### Exercise aim
Please copy each line below that contains the string "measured".

Content starts

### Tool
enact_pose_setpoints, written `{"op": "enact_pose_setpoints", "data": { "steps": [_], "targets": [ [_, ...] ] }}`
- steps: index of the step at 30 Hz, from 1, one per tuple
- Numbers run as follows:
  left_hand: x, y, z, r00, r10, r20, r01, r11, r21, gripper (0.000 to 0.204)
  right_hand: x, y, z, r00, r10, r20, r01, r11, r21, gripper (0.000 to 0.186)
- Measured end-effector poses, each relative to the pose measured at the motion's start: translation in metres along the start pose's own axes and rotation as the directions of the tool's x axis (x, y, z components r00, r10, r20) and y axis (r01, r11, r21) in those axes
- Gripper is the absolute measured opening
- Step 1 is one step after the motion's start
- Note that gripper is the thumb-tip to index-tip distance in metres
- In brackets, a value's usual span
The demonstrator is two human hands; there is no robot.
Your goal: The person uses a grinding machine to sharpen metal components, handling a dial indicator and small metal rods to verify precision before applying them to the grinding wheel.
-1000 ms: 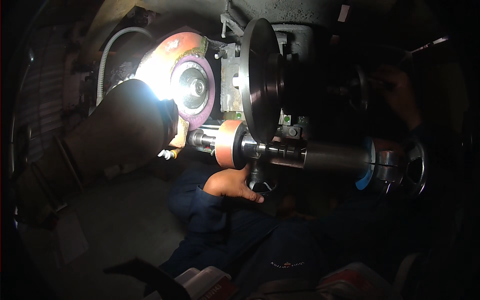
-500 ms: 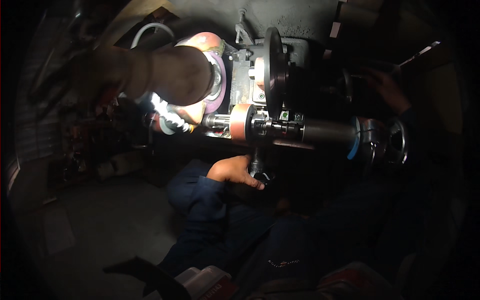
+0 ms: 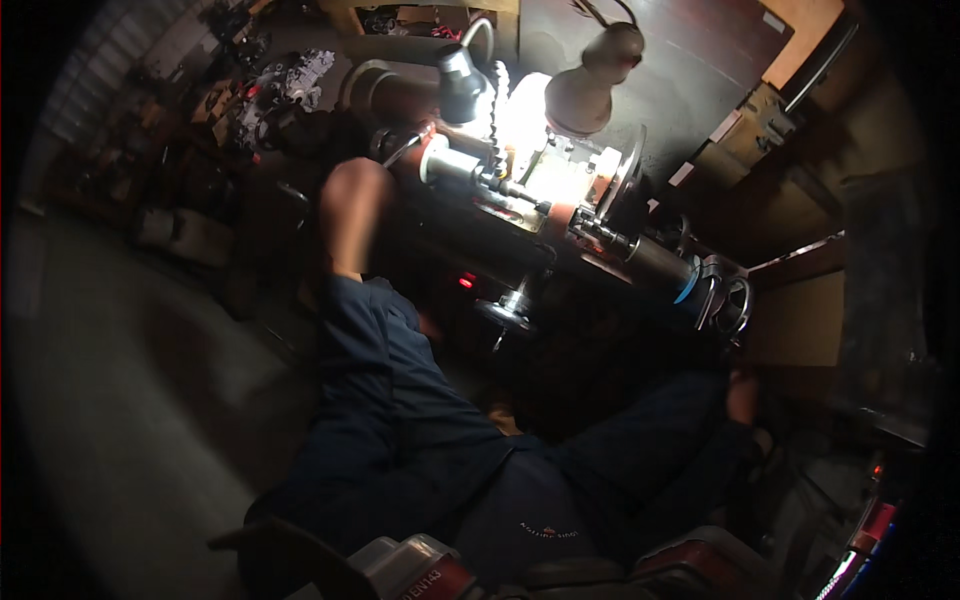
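Note:
My left hand (image 3: 352, 215) is raised at the left end of a lathe-like machine. It is smeared by motion, so its fingers do not read clearly, and it is nearest the silver spindle head (image 3: 452, 165). On the right, my right hand (image 3: 741, 398) hangs low in the dark beside my leg, its fingers hidden. A copper-coloured ring or drum (image 3: 563, 216) sits on the machine's axis, between a thin shaft and a dark cylindrical tailstock (image 3: 661, 266) with a blue band. Below the bed stands a shiny handwheel (image 3: 505, 313), touched by neither hand.
A black lamp (image 3: 465, 88) with a curved cable lights the machine's middle; a second, pale lamp head (image 3: 580, 100) hangs behind. Another handwheel (image 3: 736, 306) ends the tailstock. Cluttered parts (image 3: 300, 80) lie at the far left. A brown panel (image 3: 795, 310) stands on the right.
My left hand has left the lower handwheel and moved left and up. My right hand has dropped from the machine's right side. The view has shifted, showing more of the machine's left end.

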State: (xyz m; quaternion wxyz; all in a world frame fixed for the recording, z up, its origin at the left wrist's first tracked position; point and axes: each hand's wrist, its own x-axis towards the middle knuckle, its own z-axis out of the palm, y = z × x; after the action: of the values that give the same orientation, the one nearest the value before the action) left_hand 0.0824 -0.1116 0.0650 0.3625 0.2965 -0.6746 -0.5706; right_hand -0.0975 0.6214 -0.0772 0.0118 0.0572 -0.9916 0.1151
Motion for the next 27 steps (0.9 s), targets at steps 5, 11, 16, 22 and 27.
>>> {"op": "enact_pose_setpoints", "data": {
  "steps": [5, 11, 16, 22, 27],
  "targets": [
    [0.085, -0.049, -0.024, 0.972, -0.006, -0.236, -0.022, 0.993, -0.117, 0.035, -0.016, -0.182, -0.099, 0.835, -0.047, -0.548, 0.209, 0.949, 0.237, 0.034],
    [0.077, -0.073, 0.028, 0.983, -0.172, 0.055, 0.167, 0.744, -0.647, 0.038, 0.084, -0.260, -0.125, 0.952, -0.292, -0.097, 0.304, 0.847, 0.436, 0.046],
    [0.090, -0.076, 0.018, 0.943, -0.251, 0.218, 0.328, 0.596, -0.733, 0.023, 0.094, -0.292, -0.094, 0.976, -0.200, 0.088, 0.171, 0.950, 0.260, 0.044],
    [0.094, -0.069, 0.000, 0.871, -0.353, 0.341, 0.488, 0.559, -0.670, 0.026, 0.025, -0.321, -0.105, 0.990, -0.104, -0.099, 0.133, 0.926, 0.352, 0.035],
    [0.090, -0.090, -0.011, 0.896, -0.189, 0.403, 0.414, 0.686, -0.598, 0.017, -0.027, -0.301, -0.085, 0.935, -0.092, -0.342, 0.223, 0.903, 0.368, 0.026]
  ]
}}
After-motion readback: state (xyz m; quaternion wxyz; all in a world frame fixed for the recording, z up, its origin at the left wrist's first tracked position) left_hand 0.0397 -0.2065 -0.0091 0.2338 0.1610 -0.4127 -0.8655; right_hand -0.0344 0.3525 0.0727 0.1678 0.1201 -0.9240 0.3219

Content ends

### Response to this task
- Measured end-effector poses, each relative to the pose measured at the motion's start: translation in metres along the start pose's own axes and rotation as the directions of the tool's x axis (x, y, z components r00, r10, r20) and y axis (r01, r11, r21) in those axes
- Gripper is the absolute measured opening

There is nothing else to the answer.